Réparations pour l'esclavage, ça bouge...
Les effets de la conférence mondiale contre le racisme réunie à Durban en septembre 2001 et du forum des ONG continuent à se faire sentir. La lutte pour obtenir réparation pour les conséquences de l'esclavage s'est accélérée en 2013.

Tout d'abord à la Caraïbe. L'affaire a été relancée, en juillet, à l'issue du sommet du Caricom,  composé essentiellement d’États anglophones auxquels s'est joint, par la suite, le Surinam, ancienne colonie néerlandaise, et Haïti (2002) pour la partie francophone. Une commission des réparations réunissant universitaires, économistes et avocats des États membres a été mise sur pied, le 17 septembre, à l'issue d'une conférence réunie à Kingston, la capitale de Saint-Vincent-et-les- Grenadines.

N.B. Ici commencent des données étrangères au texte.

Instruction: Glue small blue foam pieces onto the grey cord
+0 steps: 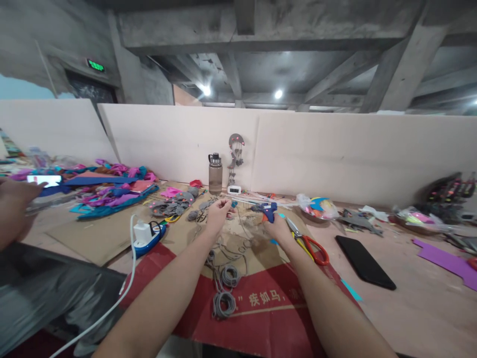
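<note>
Glue gun (267, 211), blue, sits in the closed right hand (278, 226) over the far part of a cardboard sheet (261, 298), its nozzle pointing toward the left hand (218, 215). That hand is curled shut, pinching something small and grey that is too small to make out. Both forearms reach forward across the cardboard, whose near edge is red with white printed characters.

Grey cord coils (225, 288) lie on the cardboard between the arms. Just right of the glue gun rest scissors (311, 243) with orange handles, and further right a black phone (365, 261) lies flat on the table (428, 308). Behind the glue gun a water bottle (215, 173) stands upright against the pale partition (335, 149), with a small white clock (234, 189) beside it. Left of the glue gun, a white charger (142, 231) sits on a blue power strip (149, 241), its cable (126, 283) trailing toward the camera. Beyond it lie heaped pink and blue foam scraps (112, 191). At the far left, another person's hand (15, 204) hovers near a lit screen (43, 179).
</note>
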`<state>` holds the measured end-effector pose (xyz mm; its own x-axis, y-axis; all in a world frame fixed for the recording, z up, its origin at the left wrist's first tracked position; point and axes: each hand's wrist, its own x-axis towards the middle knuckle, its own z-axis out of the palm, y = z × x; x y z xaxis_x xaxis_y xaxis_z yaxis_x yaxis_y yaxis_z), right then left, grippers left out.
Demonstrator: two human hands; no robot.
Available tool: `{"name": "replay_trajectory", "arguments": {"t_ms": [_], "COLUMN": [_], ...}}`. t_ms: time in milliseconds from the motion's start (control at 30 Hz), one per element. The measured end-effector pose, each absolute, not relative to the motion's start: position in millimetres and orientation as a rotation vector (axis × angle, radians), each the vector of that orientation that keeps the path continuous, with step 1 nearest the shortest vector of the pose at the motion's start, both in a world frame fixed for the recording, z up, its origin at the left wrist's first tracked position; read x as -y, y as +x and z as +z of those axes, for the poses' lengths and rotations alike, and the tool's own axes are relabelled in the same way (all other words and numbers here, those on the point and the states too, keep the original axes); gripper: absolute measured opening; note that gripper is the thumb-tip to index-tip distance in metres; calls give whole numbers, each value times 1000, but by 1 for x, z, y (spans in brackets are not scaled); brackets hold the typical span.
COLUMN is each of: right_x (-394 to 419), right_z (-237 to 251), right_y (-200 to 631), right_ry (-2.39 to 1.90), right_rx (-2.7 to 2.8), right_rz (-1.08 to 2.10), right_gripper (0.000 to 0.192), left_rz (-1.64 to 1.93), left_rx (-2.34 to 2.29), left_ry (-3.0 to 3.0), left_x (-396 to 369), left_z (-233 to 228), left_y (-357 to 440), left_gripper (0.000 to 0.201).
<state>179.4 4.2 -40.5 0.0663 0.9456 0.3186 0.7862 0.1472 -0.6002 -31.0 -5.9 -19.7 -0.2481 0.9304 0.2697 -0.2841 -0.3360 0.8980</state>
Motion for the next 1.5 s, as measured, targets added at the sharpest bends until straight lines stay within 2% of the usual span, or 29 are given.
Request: {"name": "replay_trajectory", "arguments": {"t_ms": [167,300,600,900,1167,1500], "right_x": [18,36,38,43,48,48], "right_z": [-18,-8,-12,-5,-2,-4], "right_y": [159,148,151,146,144,145], "right_ry": [-1272,-1069,-1341,-1218,-1345,-1323], "right_rx": [1596,1633,1818,1901,1901,1890], "right_rz": [634,770,466,382,367,356], "right_gripper": [37,33,32,40,28,39], "left_rz": [1711,1691,1707,1746,1753,1706], "left_rx": [-921,-937,-927,-888,-870,-878], "left_ry": [978,955,950,945,925,901], "left_x": [1,-1,0,-2,-1,4], "left_z": [-22,-24,-23,-23,-22,-16], "left_y": [-34,-35,-37,-36,-36,-35], "left_gripper": [33,32,33,32,29,29]}}
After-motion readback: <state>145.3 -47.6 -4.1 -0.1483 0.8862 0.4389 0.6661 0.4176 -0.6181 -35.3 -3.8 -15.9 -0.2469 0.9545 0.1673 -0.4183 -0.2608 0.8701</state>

«L'esclavage et le colonialisme dans les Caraïbes ont très durement altéré nos options de développement» a expliqué à cette occasion Baldwin Spencer, le Premier ministre d'Antigua-et-Barbuda, dénonçant la dépendance économique, culturelle, sociale et même politique née de cette situation. «Les nations européennes qui se sont consacrées à la conquête, la colonisation, au génocide et à l'esclavage doivent fournir les moyens requis pour réparer l'héritage actuel de leurs dommages historiques», estime Ralph Gonsalves, Premier ministre de Saint-Vincent.

Sont principalement visés la Grande-Bretagne, la France et les Pays-Bas. Au cas où ces derniers n'accepteraient pas de s'asseoir autour d'une table pour discuter compensations économiques, le Caricom menace de porter le dossier devant la Cour internationale de justice. D'ores et déjà, le cabinet d'avocats britannique Leigh Day & Co a été choisi comme conseil. C'est ce même cabinet qui avait contraint Londres, en juin 2013, à présenter ses «regrets» et à indemniser les descendants et les rares survivants des quelque 5000 rebelles de la guerilla Mau Mau torturés par les troupes britanniques au Kenya dans les années 1950.

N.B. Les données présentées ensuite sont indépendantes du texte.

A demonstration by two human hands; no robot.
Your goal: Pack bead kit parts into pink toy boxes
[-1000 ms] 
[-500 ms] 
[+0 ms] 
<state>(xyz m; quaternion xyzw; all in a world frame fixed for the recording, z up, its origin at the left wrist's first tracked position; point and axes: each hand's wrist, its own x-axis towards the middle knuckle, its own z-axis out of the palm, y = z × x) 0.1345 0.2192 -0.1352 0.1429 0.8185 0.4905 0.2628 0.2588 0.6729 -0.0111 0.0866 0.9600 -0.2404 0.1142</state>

A la Martinique, en 2005, à l'initiative du MIR de Garcin Malsa, le Mouvement International pour les Réparations, le Conseil Mondial de la Diaspora Panafricaine et 64 descendants d'esclaves ont intenté une action en réparation contre l’État français, sur la base de la loi Taubira de 2001 qui reconnaît l'esclavage et la traite négrière comme un crime contre l'humanité. Le 12 novembre 2013, soit après 5 années de patience active, ce procès lancé a connu sa première audience. Le jugement de cette audience a été mis en délibéré en mars 2014.

A Maurice, en 2009, une commission Justice et Vérité avait été mise sur pied, visant à mettre à jour les effets de l'esclavage et de l''engagisme' (des travailleurs indiens) sur l'île. Cette commission a rendu ses conclusions fin 2011, démontrant les nombreuses spoliations.
Le mouvement pour les réparations, essentiellement composé des Verts fraternels (dont le responsable Sylvio Michel a fait une grève de la faim de 26 jours fin 2013) et du parti Lalit, a avancé deux revendications principales issues des conclusions de cette commission:
    ⁃    que les bénéficiaires locaux et les anciennes puissances coloniales soient contraints à contribuer à la mise en place d'un fonds d'aide, la Green Reparation Foundation.
    ⁃    que le gouvernement demande au judiciaire d'instituer une Land Court chargée des litiges sur les dépossessions de terre depuis le XIX° siècle.
Comme partout ailleurs les propriétaires des anciens esclaves furent dédommagés financièrement et la première banque de Maurice, The Mauritius Commercial Bank, a été fondée par des fonds provenant de cette compensation.

Enfin, rappelons qu'en France, en mai 2013, le Comité représentatif des associations noires de France (Cran) a assigné en justice la Caisse des dépôts et consignations (CDC) pour complicité de crime contre l’humanité, pour avoir tiré profit de la fin de l’esclavage et de l’indépendance de Haïti.